Qaqortoq Stadium
- Interactive map of Qaqortoq Stadium
- Location: Qaqortoq, Greenland
- Coordinates: 60°43′32″N 46°2′36″W﻿ / ﻿60.72556°N 46.04333°W

Construction
- Groundbreaking: September 2009
- Opened: 13 September 2010
- Cost: $ 500,000

Tenant
- Kissaviarsuk-33

= Qaqortoq Stadium =

Stadium in Qaqortoq, Greenland for football matches

The Qaqortoq Stadium is a stadium in Qaqortoq, Greenland. It was completed in September 2010, and it hosts football matches.

==History==
The conditions in Greenland meant that matches could only be played between May and September, and on sand and ash pitches as grass cannot be easily grown in the harsh environment.
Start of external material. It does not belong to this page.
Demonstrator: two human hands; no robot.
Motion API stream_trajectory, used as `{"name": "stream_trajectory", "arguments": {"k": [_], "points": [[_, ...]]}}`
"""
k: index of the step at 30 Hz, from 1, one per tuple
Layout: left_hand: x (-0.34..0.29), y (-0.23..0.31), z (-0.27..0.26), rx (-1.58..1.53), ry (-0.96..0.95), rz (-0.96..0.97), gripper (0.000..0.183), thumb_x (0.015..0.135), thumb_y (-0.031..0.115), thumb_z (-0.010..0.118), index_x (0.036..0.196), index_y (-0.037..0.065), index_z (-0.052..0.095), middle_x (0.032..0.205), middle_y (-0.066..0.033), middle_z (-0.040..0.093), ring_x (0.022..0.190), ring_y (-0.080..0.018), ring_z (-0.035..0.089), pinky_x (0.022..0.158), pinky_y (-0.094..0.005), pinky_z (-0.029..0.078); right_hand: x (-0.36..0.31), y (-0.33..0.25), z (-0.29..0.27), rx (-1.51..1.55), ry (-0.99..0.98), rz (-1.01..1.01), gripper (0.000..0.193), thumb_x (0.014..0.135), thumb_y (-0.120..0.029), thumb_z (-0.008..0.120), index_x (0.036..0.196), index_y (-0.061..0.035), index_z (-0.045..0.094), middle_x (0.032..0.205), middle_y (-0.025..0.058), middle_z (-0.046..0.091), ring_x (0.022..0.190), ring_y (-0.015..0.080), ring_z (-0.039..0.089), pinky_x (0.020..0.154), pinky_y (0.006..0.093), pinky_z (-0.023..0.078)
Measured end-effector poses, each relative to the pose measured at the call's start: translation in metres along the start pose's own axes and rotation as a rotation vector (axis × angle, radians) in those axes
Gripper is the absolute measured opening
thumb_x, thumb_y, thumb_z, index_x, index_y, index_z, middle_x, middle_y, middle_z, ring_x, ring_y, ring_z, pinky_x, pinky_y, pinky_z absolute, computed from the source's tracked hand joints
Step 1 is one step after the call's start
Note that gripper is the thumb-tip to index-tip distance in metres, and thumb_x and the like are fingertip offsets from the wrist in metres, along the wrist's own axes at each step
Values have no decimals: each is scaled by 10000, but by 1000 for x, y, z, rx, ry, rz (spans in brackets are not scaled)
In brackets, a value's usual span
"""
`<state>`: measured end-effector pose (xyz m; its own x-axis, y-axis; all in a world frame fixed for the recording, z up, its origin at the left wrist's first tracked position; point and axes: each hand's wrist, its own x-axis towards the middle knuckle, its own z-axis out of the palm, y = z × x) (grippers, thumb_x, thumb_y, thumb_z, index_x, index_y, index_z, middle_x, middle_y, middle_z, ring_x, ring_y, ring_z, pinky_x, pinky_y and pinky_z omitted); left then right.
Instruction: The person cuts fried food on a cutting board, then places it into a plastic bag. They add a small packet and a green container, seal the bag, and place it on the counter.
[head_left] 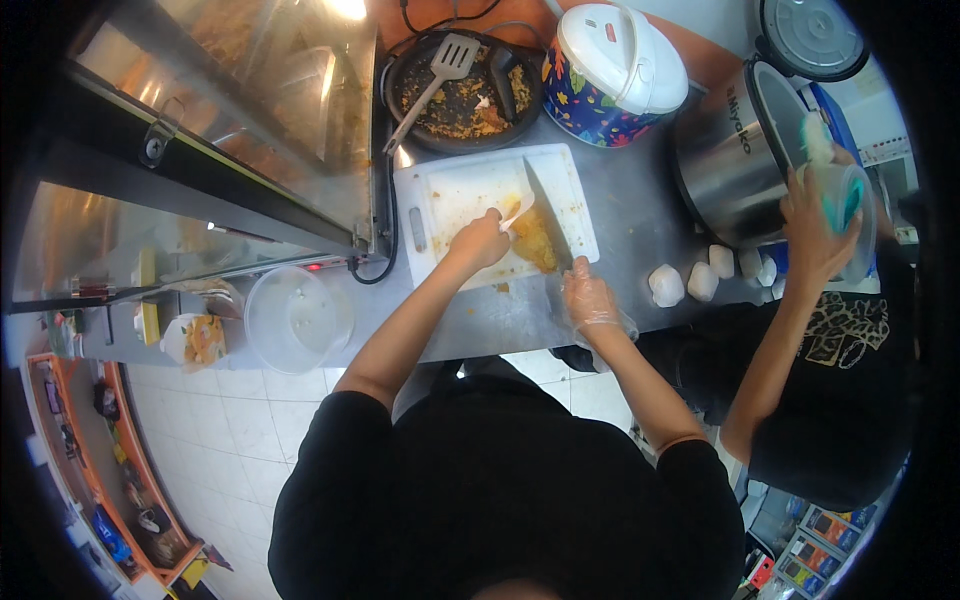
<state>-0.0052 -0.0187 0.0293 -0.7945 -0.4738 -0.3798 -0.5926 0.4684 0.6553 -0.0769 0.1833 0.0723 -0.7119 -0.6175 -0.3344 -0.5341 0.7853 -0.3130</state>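
Observation:
My left hand (480, 240) is bare and closed around a white plastic spoon (522, 205), whose end is over the white cutting board (455, 185). A clear plastic glove covers my right hand (590, 297), which grips a knife (546, 205) at the board's right side. The long blade points away from me across the board. Between spoon and blade lies a flat golden-brown piece of food (535, 246), with crumbs around it.
Behind the board are a black pan (460, 110) with a slotted spatula (452, 62) and a rice cooker (615, 75). White wrapped bundles (666, 286) sit right, near a steel pot (735, 150) and a co-worker's hand (815, 220). Left stand a glass case (220, 90) and clear tub (300, 320).

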Motion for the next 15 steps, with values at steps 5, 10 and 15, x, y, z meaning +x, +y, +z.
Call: {"name": "stream_trajectory", "arguments": {"k": [5,10,15], "points": [[6,-7,2,-15,387,447,533,757,44,552,1279,105,461,1331,-95,497,1003,-321,600,837,-410,487,0,-3,3,-114,-67,50,277,908,-241,391,1103,-49,437,832,292,623,794,474,608,727,550,470],[29,-9,-5,247,144,519,670,710,-18,532,1337,204,456,1420,36,412,947,-258,624,779,-359,516,-2,7,-12,-151,-154,24,300,916,-227,369,1133,-30,429,836,295,624,802,471,611,730,551,474],[42,-13,-2,436,160,440,673,704,5,539,1334,233,470,1415,69,418,842,-250,646,697,-364,534,22,11,12,-99,-170,16,267,934,-223,343,1091,-25,432,841,298,624,824,478,606,725,546,482]]}}
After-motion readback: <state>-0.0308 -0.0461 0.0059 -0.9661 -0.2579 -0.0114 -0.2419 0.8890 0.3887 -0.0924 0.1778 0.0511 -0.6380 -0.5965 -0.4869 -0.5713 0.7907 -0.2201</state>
However the Danish Football Association, with financing by the FIFA Goal Programme began laying an artificial grass pitch in the Southern town of Qaqortoq in September 2009. The pitch cost $500,000, of which $400,000 was provided by the FIFA Goal Programme.

The venue was handed over to Greenland Football Association president Lars Lundblad by FIFA president Joseph Blatter and DBU president Allan Hansen on 13 September 2010. Qaqortoq mayor Kristine Raahauge said that "Local residents can play sport at any time now, and this has already helped us to reduce the crime rate."